** Material supplied **
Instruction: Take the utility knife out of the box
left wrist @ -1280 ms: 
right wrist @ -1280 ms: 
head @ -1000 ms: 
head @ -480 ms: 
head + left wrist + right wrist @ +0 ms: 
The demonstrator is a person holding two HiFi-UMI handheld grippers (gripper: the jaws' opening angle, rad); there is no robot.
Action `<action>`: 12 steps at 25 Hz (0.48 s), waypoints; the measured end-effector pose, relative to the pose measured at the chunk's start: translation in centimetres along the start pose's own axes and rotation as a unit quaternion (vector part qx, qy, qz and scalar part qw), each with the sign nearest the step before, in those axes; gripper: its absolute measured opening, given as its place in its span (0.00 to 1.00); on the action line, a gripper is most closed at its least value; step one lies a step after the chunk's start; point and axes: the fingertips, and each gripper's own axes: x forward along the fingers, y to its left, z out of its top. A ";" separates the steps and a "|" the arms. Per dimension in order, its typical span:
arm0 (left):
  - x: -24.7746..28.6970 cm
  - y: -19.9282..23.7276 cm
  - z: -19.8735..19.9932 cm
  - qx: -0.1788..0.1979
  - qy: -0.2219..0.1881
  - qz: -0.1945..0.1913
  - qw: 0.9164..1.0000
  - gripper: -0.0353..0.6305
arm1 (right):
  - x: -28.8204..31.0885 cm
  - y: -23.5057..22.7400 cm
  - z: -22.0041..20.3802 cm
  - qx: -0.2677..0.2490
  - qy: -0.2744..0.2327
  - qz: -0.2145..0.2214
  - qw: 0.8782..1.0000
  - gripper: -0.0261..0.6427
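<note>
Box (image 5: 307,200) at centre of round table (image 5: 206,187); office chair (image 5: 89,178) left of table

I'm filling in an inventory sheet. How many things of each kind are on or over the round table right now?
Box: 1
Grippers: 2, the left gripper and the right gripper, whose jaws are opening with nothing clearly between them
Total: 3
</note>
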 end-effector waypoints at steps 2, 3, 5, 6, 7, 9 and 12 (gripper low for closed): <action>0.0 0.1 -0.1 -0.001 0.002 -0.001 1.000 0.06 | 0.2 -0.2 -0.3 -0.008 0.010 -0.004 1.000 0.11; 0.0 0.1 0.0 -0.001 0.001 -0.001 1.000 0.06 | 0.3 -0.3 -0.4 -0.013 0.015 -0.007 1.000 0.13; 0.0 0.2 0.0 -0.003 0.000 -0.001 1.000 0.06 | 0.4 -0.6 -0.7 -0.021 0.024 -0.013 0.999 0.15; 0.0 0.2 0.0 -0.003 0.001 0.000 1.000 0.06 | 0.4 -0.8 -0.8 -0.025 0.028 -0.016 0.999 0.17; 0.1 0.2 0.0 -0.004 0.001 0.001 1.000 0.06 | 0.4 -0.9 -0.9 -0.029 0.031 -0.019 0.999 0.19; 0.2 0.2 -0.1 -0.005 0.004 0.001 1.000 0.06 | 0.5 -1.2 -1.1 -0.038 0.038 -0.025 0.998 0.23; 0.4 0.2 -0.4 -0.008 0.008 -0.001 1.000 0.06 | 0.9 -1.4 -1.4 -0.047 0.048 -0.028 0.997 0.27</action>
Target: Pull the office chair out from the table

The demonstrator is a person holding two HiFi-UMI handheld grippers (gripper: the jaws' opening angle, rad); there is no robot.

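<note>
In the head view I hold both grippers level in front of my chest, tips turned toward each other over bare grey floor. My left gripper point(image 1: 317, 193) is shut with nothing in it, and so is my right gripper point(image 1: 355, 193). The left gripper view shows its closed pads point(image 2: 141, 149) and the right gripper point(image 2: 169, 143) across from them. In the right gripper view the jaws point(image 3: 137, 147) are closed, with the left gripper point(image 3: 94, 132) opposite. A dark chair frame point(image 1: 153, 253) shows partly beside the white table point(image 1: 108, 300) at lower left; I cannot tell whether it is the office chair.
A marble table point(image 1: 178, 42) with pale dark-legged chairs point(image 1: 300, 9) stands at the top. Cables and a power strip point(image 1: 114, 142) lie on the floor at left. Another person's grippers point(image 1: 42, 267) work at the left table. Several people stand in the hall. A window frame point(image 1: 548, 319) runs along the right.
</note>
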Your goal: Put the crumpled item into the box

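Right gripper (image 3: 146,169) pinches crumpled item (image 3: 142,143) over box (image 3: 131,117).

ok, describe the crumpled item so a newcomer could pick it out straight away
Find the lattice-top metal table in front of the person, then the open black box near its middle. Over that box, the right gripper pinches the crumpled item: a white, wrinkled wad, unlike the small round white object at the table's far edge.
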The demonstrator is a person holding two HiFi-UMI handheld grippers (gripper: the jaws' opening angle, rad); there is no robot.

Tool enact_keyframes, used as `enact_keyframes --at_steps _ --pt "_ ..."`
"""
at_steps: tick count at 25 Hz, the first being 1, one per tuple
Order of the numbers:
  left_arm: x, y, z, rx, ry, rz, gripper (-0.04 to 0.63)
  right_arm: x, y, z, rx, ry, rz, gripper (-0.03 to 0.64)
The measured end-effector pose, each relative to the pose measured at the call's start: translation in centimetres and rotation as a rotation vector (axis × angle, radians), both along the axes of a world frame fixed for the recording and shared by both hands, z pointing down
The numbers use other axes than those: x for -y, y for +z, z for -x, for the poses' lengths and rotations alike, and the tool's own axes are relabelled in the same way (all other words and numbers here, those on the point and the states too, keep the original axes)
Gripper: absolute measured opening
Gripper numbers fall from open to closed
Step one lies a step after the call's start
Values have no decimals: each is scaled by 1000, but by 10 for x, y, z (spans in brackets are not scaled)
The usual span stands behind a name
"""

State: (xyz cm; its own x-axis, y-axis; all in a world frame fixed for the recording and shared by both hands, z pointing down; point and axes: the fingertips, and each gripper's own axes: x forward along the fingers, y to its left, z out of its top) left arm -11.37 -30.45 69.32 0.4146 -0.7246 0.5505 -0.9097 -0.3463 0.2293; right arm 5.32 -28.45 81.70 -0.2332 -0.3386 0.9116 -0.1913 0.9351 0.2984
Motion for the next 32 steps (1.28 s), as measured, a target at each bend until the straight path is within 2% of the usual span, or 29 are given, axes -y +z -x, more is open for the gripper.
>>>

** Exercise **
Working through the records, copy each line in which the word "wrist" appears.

** Response to this exercise **
left wrist @ -1280 ms: 
right wrist @ -1280 ms: 
head + left wrist + right wrist @ +0 ms: 

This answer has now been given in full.